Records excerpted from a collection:
-=-=-
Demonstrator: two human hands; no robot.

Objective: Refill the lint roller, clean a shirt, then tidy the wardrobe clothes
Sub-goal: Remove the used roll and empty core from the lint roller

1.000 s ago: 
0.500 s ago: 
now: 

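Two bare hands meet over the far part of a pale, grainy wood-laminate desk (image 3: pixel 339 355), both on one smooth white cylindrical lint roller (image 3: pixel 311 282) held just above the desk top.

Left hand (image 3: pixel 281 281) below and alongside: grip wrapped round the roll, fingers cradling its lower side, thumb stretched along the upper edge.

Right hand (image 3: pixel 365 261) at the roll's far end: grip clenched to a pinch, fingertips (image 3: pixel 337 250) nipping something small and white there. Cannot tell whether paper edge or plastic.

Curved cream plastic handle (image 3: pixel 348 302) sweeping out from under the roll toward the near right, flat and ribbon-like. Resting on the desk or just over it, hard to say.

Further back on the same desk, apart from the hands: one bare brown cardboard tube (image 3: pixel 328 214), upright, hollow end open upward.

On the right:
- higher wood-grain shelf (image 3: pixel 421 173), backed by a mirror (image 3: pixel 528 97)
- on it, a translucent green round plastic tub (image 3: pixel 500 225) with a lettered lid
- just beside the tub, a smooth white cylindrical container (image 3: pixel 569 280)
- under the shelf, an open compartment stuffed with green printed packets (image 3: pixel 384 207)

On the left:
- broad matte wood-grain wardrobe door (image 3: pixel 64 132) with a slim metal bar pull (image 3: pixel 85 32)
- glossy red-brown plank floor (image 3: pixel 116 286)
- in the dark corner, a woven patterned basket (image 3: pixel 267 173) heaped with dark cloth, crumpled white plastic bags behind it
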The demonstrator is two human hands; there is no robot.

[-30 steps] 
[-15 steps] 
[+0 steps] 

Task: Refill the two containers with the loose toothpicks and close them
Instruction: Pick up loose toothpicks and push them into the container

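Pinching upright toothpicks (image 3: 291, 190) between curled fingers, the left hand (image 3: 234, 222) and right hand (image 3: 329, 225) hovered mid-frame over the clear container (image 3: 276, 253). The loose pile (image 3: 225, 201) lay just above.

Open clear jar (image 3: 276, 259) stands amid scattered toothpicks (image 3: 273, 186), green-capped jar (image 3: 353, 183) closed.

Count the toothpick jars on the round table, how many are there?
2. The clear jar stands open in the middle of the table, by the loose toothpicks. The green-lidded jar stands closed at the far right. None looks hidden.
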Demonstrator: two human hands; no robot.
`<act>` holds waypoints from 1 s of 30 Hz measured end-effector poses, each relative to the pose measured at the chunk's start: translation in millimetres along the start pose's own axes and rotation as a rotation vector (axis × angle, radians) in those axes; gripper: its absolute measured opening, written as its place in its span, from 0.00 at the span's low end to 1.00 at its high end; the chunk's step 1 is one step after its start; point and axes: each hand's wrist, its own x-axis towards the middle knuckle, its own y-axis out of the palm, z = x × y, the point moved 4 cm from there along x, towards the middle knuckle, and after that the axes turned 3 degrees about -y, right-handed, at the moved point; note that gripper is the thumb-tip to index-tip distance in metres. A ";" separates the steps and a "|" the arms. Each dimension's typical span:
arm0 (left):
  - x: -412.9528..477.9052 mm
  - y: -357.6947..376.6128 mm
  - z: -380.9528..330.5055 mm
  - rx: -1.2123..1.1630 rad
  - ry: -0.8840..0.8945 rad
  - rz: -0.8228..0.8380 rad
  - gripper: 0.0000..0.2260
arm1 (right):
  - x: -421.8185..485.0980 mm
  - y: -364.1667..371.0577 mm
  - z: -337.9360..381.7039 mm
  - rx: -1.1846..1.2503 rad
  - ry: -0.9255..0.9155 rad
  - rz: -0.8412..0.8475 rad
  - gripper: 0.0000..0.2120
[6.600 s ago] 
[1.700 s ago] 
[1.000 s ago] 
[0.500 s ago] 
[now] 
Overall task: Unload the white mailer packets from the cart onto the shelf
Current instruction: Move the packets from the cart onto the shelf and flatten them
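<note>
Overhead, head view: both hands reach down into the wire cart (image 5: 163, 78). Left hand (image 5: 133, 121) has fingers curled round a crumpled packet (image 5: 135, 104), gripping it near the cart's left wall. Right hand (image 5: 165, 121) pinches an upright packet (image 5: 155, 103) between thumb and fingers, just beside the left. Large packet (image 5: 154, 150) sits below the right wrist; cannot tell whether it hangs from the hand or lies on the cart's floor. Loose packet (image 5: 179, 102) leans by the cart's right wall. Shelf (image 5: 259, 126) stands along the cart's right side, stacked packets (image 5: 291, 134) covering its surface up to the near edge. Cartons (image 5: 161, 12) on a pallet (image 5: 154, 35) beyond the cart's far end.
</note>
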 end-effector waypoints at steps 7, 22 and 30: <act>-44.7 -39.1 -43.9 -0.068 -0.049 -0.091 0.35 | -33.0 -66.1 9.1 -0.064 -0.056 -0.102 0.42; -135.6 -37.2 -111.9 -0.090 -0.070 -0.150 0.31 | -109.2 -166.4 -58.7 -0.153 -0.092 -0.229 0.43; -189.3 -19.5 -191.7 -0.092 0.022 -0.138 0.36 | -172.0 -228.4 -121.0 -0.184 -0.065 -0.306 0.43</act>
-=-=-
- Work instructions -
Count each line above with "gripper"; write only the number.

- Result -
3